> **ASSIGNMENT**: The reply should contain every line of the data, repeated exactly, and no pictures.

> **AVAILABLE DATA**:
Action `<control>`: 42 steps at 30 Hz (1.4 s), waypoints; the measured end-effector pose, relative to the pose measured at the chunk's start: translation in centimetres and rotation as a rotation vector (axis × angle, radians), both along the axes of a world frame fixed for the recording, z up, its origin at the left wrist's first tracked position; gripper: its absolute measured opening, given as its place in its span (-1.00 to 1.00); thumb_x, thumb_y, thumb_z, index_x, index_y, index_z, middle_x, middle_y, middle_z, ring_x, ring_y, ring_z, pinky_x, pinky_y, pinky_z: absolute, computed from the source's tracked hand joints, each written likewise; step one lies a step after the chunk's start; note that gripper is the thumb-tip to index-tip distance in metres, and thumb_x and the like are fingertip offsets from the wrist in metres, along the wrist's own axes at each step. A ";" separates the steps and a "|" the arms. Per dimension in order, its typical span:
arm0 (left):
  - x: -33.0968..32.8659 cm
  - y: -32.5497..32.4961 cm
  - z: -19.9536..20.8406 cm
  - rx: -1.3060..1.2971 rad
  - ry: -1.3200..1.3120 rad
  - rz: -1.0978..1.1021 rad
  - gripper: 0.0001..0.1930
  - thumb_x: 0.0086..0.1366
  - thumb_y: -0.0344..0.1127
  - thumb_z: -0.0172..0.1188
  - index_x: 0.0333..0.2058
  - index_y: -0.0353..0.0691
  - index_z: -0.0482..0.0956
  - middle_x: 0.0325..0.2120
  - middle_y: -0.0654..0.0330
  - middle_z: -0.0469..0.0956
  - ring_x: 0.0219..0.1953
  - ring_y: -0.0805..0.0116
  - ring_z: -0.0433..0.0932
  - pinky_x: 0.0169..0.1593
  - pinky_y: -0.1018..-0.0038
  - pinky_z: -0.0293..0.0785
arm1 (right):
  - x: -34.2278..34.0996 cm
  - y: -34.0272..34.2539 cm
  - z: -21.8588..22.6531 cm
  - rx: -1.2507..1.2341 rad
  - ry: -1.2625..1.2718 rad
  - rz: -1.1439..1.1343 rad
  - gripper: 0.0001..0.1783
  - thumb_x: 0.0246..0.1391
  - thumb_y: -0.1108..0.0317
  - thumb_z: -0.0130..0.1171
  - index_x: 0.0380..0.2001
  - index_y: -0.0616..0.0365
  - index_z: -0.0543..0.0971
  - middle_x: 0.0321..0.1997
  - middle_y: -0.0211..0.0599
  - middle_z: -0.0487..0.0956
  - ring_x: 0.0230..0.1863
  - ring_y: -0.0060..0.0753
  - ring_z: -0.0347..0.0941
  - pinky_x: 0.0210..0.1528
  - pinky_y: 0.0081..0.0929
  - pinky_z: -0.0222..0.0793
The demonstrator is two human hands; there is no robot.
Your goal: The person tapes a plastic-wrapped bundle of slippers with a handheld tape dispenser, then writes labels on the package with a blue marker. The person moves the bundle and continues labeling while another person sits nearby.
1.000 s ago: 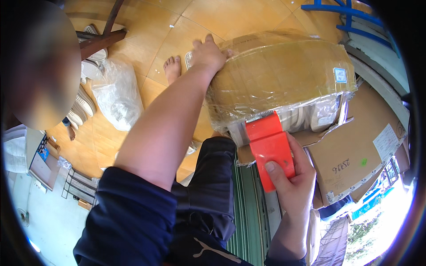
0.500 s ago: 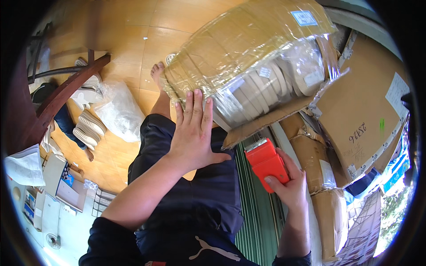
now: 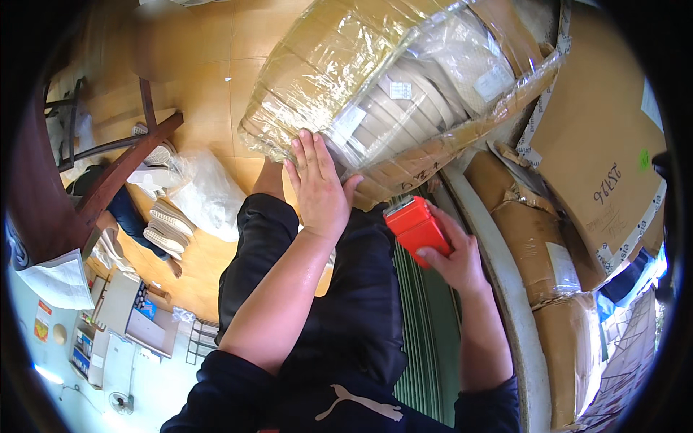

> **EXERCISE RESULT**:
Action `<control>`: 42 steps at 30 Hz (1.4 s), waypoints; the measured end-effector pose, relative to the pose measured at the chunk's start: translation in centimetres and rotation as a rotation vector (axis × angle, radians), both along the axes of a world frame fixed for the recording, z up, its origin at the left wrist's first tracked position; gripper: its absolute measured opening, given as its place in its span (-1.00 to 1.00); thumb_x, thumb_y, thumb_z, index_x, index_y, index_z, middle_x, middle_y, middle_z, ring_x, ring_y, ring_z, pinky_x, pinky_y, pinky_z: absolute, computed from the source's tracked hand joints, each written likewise; step one lies a step after the chunk's start; note that gripper is the thumb-tip to index-tip distance in metres, and thumb_x and the like are fingertip offsets from the wrist in metres, along the wrist's own axes at each step. A ";" separates the steps and a "|" the arms. Per dimension in order, its typical span:
arm0 (left):
  - x: -33.0968..32.8659 cm
  - y: -32.5497..32.4961 cm
  - z: -19.9536..20.8406 cm
  - rx: -1.3060..1.2971 rad
  - ry: -1.3200..1.3120 rad
  - rz: -1.0978..1.1021 rad
  - gripper: 0.0001..0.1930
  - thumb_x: 0.0086..0.1366
  - thumb_y: -0.0344..0.1127
  - thumb_z: -0.0172..0.1188
  - index_x: 0.0333..0.2058
  - index_y: -0.0353..0.0691
  - index_z: -0.0482..0.0956
  - middle_x: 0.0325..0.2120
  - middle_y: -0.0654..0.0330
  - middle_z: -0.0469..0.0956
  - ring_x: 0.0219..0.1953
  - ring_y: -0.0805..0.0116
  - ring_z: -0.0433..0.0932
  - pinky_x: 0.0169..0.1593
  - pinky_y: -0.1018..-0.0038
  - pinky_z: -0.0293..0.0785
arm1 (right):
  - x: -34.2278..34.0996 cm
  - y: -34.0272..34.2539 cm
  - z: -21.8588..22.6531 cm
  - rx: -1.2507..1.2341 rad
  - ry: -1.2625..1.2718 rad
  - rz: -1.1439..1.1343 rad
  - gripper: 0.0001..0.1783
  - thumb_x: 0.0246..0.1391
  - thumb_y: -0.1108..0.0317
  - thumb_z: -0.0130..0.1171
  - index_x: 0.0380..0.2001
  - index_y: -0.0616..0.0365
  - index_z: -0.0543..0.0971
  - middle_x: 0.0321..0.1997
  - middle_y: -0.0211..0.0599
  - middle_z: -0.0487..0.0956
  - ring_x: 0.0230..0.1863
  - ring_y: -0.0060..0.0753
  - ring_z: -0.0347..0.0941
  - pinky_x: 0.0210..0.1528
  - pinky_y: 0.0081..0.0929
  - pinky_z: -0.0222..0.0793
The demonstrator is two human hands; there is no robot.
Your goal: The person tapes a plastic-wrapped bundle of slippers with a handheld tape dispenser, then writes labels on the package with a blue marker. The person moves the bundle and continues labeling while another person sits nearby.
1.000 s ago: 
0.500 s ago: 
now: 

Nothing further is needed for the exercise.